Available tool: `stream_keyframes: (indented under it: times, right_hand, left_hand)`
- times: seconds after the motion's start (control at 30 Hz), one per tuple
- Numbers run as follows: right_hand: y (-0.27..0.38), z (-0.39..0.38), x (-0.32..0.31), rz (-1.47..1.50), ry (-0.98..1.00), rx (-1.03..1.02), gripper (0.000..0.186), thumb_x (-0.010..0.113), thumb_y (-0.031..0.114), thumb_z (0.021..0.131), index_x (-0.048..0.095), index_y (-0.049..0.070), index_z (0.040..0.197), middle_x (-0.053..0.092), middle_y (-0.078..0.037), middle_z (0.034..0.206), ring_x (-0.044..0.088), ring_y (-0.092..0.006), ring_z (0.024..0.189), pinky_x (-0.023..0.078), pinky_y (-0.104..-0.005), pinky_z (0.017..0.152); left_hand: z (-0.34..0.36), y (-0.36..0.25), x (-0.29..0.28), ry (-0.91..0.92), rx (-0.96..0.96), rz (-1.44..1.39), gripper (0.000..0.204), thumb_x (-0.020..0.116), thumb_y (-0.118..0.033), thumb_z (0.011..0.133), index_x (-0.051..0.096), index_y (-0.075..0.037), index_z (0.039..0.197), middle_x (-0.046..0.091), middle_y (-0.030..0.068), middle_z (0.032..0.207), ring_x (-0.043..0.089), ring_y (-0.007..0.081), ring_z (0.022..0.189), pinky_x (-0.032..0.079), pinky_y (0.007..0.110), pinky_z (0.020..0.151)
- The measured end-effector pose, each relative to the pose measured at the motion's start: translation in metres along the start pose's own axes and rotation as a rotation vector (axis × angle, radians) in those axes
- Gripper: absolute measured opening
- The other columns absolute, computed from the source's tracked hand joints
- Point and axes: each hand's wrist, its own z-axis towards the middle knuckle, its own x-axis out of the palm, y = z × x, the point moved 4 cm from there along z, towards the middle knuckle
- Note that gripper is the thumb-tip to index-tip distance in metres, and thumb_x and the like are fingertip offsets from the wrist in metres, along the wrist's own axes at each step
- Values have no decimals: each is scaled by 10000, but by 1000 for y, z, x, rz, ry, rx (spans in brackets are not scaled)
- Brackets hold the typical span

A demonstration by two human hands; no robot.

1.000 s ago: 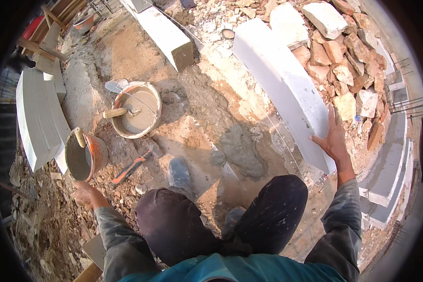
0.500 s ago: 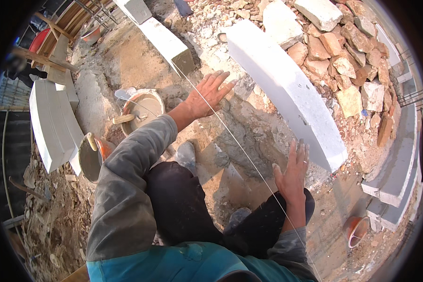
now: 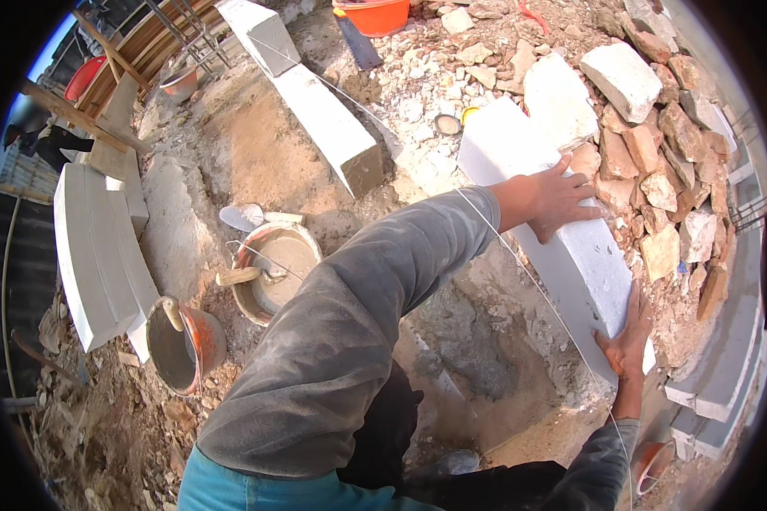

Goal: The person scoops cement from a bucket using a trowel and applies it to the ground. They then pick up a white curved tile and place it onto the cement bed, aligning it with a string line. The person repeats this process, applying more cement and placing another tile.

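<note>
A long white block (image 3: 498,140) lies on the rubble to the right. My left hand (image 3: 558,203) rests over its middle, fingers across the top and thumb toward the near side. My right hand (image 3: 629,336) clasps its near end, with the thumb on the inner face and the fingers along the outer side. A thin taut string (image 3: 520,262) runs past the block's inner side and close by my right wrist. Wet grey mortar (image 3: 473,341) is spread on the ground between my knees and the block.
To the left stand a mortar bucket (image 3: 307,243) with a wooden-handled trowel (image 3: 239,276) and an orange bucket (image 3: 209,345). Another white block (image 3: 328,128) lies ahead. Broken stones (image 3: 656,153) are heaped at right. A person (image 3: 55,140) is at far left.
Both hands have moved right, from hovering apart over the mortar to contact with the white block. My left arm now reaches across the string, and the view has shifted.
</note>
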Motion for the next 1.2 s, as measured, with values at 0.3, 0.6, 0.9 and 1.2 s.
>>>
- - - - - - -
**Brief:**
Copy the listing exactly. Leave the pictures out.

**Written solution:**
Available tool: `stream_keyframes: (indented under it: times, right_hand, left_hand)`
- times: seconds after the motion's start (control at 30 Hz), one per tuple
- Numbers run as follows: right_hand: y (-0.27..0.38), z (-0.39..0.38), x (-0.32..0.31), rz (-1.47..1.50), ry (-0.98..1.00), rx (-1.03..1.02), gripper (0.000..0.186), thumb_x (-0.010..0.113), thumb_y (-0.031..0.114), thumb_z (0.021..0.131), index_x (-0.048..0.095), index_y (-0.049..0.070), index_z (0.040..0.197), middle_x (-0.053..0.092), middle_y (-0.078..0.037), middle_z (0.034..0.206), ring_x (-0.044..0.088), ring_y (-0.092..0.006), ring_z (0.024..0.189), pinky_x (-0.023..0.078), pinky_y (-0.104..-0.005), pinky_z (0.017..0.152); left_hand: z (-0.34..0.36), y (-0.36..0.25), x (-0.29..0.28), ry (-0.91..0.92), rx (-0.96..0.96), rz (-1.44..1.39), gripper (0.000..0.204), thumb_x (-0.020..0.116), thumb_y (-0.118..0.033), thumb_z (0.011..0.133), index_x (-0.051..0.096), index_y (-0.075..0.037), index_z (0.039..0.197), middle_x (-0.046..0.091), middle_y (-0.030..0.068), middle_z (0.032..0.207), ring_x (-0.043..0.089), ring_y (-0.007..0.081), ring_z (0.022..0.189), pinky_x (-0.032..0.079), pinky_y (0.007..0.110), pinky_z (0.020..0.151)
- The measured end-effector pose, each relative to the pose measured at the motion's start: translation in metres along the start pose's own axes and rotation as a rotation vector (axis × angle, radians) in those axes
- Gripper: absolute measured opening
- The other columns absolute, computed from the source's tracked hand joints
- Point and axes: each hand's wrist, its own z-axis towards the middle knuckle, its own x-axis out of the palm, y = z × x, the point moved 4 cm from there along z, towards the middle knuckle
- Note that gripper is the thumb-tip to index-tip distance in metres, and thumb_x and the like are fingertip offsets from the wrist in metres, along the wrist's own axes at each step
- Values have no decimals: each is scaled by 10000, but by 1000 for y, z, x, rz, ry, rx (spans in brackets are not scaled)
- Brackets hold the typical span

A demonstration by two human hands; no robot.

1.000 s ago: 
0.500 s ago: 
now: 

Goal: The person scoops cement from a bucket using a trowel and applies it to the ground. They then pick up a white curved tile and place it onto the cement bed, aligning it with a string line. The person repeats this process, applying more cement and placing another tile.

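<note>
A long white block (image 3: 498,140) lies on the rubble to the right. My left hand (image 3: 558,203) rests over its middle, fingers across the top and thumb toward the near side. My right hand (image 3: 629,336) clasps its near end, with the thumb on the inner face and the fingers along the outer side. A thin taut string (image 3: 520,262) runs past the block's inner side and close by my right wrist. Wet grey mortar (image 3: 473,341) is spread on the ground between my knees and the block.
To the left stand a mortar bucket (image 3: 307,243) with a wooden-handled trowel (image 3: 239,276) and an orange bucket (image 3: 209,345). Another white block (image 3: 328,128) lies ahead. Broken stones (image 3: 656,153) are heaped at right. A person (image 3: 55,140) is at far left.
Both hands have moved right, from hovering apart over the mortar to contact with the white block. My left arm now reaches across the string, and the view has shifted.
</note>
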Motion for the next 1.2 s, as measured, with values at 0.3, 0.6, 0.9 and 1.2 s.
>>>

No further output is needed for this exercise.